Lastly, the device 10 includes an unwinding prevention portion 42 comprised of tack portion 44 having a string 46 is cured to an end portion thereof. The string 46 has a distal end 48 secured to the tape retaining portion 34. The tack portion 44, as illustrated in FIG. 4, has a cylindrical body portion 50 having a sharpened pin portion 52 extending outwardly therefrom. Once a roll of compound tape 102 is unrolled, the tack portion 44 is used to be inserted into an end portion of the tape 102 to prevent it from unrolling while the user is working or attending to other matters.
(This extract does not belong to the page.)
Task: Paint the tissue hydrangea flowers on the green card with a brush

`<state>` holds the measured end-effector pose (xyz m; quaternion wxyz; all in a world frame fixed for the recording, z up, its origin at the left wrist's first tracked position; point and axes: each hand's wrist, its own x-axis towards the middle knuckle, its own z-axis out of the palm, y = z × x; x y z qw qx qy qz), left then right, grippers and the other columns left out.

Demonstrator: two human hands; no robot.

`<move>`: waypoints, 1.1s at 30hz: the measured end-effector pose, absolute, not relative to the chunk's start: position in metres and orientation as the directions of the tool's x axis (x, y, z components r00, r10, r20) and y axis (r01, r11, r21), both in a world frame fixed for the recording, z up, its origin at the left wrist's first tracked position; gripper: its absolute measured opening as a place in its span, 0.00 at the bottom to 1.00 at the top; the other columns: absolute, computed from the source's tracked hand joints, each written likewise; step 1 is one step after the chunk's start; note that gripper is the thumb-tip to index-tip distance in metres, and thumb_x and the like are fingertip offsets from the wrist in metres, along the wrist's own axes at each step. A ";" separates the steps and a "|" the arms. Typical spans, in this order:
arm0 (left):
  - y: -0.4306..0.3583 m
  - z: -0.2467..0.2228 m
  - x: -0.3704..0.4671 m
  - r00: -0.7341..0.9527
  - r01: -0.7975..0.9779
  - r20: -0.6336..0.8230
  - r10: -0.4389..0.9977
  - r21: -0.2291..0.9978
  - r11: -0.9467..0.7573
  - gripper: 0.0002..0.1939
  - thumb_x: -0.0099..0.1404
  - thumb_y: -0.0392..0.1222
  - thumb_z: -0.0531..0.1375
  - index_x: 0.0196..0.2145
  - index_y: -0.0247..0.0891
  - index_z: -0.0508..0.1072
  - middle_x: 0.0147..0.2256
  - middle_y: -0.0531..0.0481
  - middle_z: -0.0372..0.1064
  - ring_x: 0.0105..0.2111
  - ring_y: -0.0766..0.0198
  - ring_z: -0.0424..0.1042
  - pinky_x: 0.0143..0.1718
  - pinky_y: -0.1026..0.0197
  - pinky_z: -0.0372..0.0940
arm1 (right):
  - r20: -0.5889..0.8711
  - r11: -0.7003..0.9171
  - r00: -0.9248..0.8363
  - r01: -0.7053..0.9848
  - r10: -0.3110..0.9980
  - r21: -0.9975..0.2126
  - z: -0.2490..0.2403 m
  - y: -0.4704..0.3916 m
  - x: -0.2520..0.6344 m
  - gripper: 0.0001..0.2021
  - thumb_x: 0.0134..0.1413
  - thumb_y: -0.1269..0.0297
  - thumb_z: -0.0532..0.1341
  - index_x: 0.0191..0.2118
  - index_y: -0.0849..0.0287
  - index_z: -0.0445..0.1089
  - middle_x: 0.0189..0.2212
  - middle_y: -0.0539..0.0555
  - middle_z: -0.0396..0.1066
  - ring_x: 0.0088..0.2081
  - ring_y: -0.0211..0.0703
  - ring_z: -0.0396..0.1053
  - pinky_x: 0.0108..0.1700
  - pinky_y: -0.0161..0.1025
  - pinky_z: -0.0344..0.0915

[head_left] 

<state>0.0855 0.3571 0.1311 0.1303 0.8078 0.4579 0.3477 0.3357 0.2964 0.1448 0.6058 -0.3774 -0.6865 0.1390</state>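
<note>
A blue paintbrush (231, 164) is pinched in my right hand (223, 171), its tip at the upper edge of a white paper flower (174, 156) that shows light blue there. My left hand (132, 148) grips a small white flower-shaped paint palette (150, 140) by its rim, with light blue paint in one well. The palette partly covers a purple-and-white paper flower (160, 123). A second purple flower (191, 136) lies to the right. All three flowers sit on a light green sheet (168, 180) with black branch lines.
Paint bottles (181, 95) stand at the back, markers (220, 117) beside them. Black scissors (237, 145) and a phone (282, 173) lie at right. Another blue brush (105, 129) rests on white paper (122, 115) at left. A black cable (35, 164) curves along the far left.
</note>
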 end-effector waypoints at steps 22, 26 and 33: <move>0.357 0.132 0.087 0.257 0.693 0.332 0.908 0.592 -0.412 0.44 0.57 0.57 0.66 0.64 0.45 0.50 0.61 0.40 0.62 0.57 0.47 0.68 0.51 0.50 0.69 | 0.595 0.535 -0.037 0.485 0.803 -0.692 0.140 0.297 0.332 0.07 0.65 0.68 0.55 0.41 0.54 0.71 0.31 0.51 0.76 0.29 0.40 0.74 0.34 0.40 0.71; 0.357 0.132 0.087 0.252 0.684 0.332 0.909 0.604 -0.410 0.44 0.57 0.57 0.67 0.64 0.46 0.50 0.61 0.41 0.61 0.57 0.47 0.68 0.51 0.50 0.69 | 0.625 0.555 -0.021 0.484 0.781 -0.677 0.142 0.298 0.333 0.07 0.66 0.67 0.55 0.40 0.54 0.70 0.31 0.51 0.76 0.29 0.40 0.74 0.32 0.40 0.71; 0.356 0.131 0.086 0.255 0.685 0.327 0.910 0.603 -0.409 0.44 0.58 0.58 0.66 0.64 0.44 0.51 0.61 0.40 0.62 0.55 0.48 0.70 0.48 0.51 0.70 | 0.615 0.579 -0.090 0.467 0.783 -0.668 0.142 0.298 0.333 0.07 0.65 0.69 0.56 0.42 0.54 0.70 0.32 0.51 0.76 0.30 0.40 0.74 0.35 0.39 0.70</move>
Second Embodiment (FIGS. 7-11)
As shown in FIGS. 7-11, an alternate embodiment 110 is disclosed wherein the unwinding prevention portion 112 is adapted for applying pressure on a circumferential face 113 of the roll of compound tape. A rectangular tab 114 is formed adjacent the second end of the cylindrical spool and extends upwardly therefrom. The space between the second end and the placement of the tab is equal to the width of the cap portion. The unwinding prevention means of the alternate embodiment further includes a cover 116 having a pair of side faces 120 and a top arcuate face 122. Each side face has a generally triangular configuration with a pair of linear edges and an arcuate edge. Coaxial apertures 124 are formed in the side faces adjacent an apex defined by the linear edges thereof. Such apertures are for allowing the cover to be slidably situated on the cylindrical spool. As shown in FIG. 10, the apertures of one of the side faces has a notch 126 formed therein for engaging the tab when the present invention is in its operative orientation thereby maintaining the cover above the cylindrical spool at all times.
For reasons that will become apparent later, the cover of the alternate embodiment further has a pair of elongated linear inset portions 130 formed vertically on an interior surface of the side faces thereof. As best shown in FIG. 9, the cover encompasses ⅓ of a periphery of the roll of compound tape thereby defining an arc of approximately 120 degrees.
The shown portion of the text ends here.